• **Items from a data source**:
..........

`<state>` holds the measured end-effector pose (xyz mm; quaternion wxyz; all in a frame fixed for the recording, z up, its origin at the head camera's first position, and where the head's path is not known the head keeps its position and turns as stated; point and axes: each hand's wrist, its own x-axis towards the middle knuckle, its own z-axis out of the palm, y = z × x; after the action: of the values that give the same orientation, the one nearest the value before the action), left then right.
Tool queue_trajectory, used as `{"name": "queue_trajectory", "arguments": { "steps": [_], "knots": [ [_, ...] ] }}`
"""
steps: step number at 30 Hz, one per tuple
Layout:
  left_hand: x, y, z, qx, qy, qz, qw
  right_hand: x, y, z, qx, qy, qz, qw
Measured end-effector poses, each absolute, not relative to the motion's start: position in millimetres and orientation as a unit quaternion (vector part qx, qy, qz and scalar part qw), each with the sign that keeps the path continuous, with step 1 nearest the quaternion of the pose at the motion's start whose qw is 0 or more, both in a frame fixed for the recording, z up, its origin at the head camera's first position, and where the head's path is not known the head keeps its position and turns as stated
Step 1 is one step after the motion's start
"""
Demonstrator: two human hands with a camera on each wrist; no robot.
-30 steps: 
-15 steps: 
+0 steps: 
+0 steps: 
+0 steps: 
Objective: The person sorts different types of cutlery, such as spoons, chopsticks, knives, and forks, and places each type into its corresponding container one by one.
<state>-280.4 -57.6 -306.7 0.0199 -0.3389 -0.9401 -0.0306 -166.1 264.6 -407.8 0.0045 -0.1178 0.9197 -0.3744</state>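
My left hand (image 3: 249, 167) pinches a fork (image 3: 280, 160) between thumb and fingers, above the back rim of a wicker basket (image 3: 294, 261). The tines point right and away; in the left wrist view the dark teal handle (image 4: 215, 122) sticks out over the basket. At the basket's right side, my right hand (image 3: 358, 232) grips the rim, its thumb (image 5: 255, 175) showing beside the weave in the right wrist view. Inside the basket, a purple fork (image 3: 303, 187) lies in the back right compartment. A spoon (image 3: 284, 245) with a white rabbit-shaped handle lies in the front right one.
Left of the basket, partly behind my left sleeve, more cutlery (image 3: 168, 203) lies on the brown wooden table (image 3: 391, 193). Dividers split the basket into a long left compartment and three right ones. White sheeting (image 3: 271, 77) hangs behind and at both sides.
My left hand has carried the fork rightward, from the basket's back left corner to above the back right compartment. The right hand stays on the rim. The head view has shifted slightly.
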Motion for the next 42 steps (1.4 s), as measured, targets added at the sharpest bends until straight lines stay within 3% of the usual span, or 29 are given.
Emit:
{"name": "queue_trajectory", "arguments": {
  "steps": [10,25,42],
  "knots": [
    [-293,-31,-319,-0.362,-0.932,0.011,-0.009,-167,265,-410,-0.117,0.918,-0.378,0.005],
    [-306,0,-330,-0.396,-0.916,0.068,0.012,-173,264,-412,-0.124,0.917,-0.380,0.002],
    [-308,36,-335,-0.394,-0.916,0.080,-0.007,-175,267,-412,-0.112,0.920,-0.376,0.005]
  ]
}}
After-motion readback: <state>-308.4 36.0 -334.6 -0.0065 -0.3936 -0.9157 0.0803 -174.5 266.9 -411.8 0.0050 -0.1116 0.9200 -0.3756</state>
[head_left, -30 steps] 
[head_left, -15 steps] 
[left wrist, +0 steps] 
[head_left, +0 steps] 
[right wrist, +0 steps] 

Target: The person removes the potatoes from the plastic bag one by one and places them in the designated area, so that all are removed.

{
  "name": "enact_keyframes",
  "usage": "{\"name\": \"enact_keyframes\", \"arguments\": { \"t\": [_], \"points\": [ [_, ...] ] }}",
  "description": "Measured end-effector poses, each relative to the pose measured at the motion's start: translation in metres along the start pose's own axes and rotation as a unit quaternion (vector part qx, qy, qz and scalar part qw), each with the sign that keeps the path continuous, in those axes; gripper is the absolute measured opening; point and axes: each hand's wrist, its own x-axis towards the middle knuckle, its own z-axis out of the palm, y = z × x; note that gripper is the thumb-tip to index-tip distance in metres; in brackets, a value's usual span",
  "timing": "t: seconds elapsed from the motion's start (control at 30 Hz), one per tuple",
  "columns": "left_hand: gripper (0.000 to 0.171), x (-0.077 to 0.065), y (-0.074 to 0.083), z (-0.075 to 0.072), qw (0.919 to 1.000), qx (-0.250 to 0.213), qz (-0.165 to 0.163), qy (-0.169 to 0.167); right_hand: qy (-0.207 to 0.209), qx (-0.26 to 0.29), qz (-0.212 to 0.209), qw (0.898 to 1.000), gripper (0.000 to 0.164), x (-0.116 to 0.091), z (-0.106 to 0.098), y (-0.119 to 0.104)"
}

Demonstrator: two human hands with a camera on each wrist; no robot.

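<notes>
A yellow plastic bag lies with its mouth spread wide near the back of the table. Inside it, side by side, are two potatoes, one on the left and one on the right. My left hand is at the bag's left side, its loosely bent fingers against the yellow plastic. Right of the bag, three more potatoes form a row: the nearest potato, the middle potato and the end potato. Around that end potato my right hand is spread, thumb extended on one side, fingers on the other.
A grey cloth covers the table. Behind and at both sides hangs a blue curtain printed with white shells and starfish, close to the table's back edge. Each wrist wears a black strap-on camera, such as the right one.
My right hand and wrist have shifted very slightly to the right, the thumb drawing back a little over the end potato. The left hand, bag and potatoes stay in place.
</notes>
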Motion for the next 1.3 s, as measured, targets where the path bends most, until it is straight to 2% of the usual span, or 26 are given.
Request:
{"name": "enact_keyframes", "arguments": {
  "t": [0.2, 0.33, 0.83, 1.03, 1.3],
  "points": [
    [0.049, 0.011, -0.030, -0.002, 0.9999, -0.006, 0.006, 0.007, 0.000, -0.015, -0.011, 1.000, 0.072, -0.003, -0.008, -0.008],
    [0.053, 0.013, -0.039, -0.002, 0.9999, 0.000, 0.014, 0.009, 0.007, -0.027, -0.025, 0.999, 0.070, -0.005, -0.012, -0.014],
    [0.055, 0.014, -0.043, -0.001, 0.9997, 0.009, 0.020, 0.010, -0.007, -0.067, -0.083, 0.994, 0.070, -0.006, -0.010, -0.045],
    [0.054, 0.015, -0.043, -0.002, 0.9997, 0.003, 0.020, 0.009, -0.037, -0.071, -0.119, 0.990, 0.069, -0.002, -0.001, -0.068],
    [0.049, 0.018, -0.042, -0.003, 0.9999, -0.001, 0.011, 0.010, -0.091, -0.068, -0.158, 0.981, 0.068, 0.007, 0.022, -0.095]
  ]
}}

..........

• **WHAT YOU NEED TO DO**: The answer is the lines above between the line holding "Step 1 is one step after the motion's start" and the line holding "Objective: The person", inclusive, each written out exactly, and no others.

• **SOLUTION TO THE EXERCISE**:
Step 1 is one step after the motion's start
"""
Demonstrator: two human hands with a camera on each wrist; no robot.
-30 steps: 
-15 steps: 
+0 steps: 
+0 steps: 
+0 steps: 
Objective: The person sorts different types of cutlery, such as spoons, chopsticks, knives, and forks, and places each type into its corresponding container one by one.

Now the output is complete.